Activity:
From the line containing "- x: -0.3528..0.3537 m" to the very last line of the data below, transcribe everything exactly and nothing more.

···

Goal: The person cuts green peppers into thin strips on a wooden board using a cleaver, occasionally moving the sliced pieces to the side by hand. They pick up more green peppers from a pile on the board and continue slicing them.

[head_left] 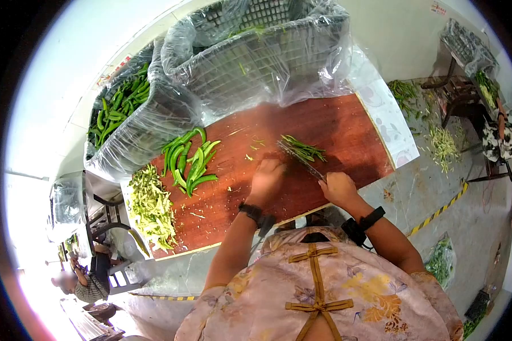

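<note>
My right hand [340, 188] is closed around the handle of a knife [302, 160], its narrow blade pointing up and left across the board. Against the blade's far side lies a small bunch of sliced green pepper strips [307, 150]. My left hand [268, 177] rests low over the wooden board [233, 170], left of the knife, with fingers curled in; whatever they hold is hidden. Further left are a pile of whole and split green peppers [189, 162] and a heap of pale green pepper cores and scraps [152, 207].
Plastic-lined crates stand behind the board: one holds green peppers [122, 102], while the larger crate [261, 57] shows few green bits. Scraps [442, 145] lie on the floor at right. Another person [91, 284] sits at lower left; another person's arm shows at far right.
</note>
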`<state>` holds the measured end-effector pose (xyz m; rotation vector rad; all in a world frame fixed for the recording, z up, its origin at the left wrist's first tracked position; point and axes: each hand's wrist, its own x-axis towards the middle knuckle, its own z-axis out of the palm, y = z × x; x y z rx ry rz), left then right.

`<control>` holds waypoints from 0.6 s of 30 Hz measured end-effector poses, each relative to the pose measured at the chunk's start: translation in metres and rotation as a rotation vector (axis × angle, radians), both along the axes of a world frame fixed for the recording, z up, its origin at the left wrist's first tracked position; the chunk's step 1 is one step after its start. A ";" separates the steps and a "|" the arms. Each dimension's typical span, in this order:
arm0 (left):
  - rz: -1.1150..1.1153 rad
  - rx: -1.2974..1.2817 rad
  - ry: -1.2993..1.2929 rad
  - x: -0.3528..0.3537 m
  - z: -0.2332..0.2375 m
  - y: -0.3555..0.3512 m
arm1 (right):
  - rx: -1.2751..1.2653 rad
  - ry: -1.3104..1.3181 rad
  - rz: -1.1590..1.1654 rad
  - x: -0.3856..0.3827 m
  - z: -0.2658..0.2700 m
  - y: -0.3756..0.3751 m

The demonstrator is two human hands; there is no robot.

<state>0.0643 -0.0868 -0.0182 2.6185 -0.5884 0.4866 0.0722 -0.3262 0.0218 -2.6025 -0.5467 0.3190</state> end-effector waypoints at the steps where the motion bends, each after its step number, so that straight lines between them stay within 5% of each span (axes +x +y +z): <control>1: 0.007 0.006 0.004 0.000 -0.003 0.001 | -0.004 0.007 -0.003 0.000 0.000 0.000; 18: 0.303 -0.085 0.155 -0.011 0.001 0.001 | -0.009 -0.018 0.005 0.000 0.001 0.001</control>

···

Response below:
  - x: -0.3528..0.3537 m
  - z: -0.2332..0.2375 m
  - y: -0.3555..0.3512 m
arm1 (right):
  - rx: -1.2751..1.2653 rad
  - ry: -1.3104..1.3181 rad
  - rz: -1.1590..1.1654 rad
  - x: -0.3856..0.3827 m
  - z: -0.2658..0.2700 m
  - y: -0.3756..0.3751 m

The demonstrator is two human hands; there is no robot.

<state>0.0643 -0.0868 -0.0182 2.6185 -0.5884 0.4866 0.0722 -0.3262 0.0218 -2.6025 -0.5467 0.3190</state> end-effector waypoints at the steps where the motion bends, each after its step number, so that straight lines between them stay within 5% of each span (axes +x +y +z): <control>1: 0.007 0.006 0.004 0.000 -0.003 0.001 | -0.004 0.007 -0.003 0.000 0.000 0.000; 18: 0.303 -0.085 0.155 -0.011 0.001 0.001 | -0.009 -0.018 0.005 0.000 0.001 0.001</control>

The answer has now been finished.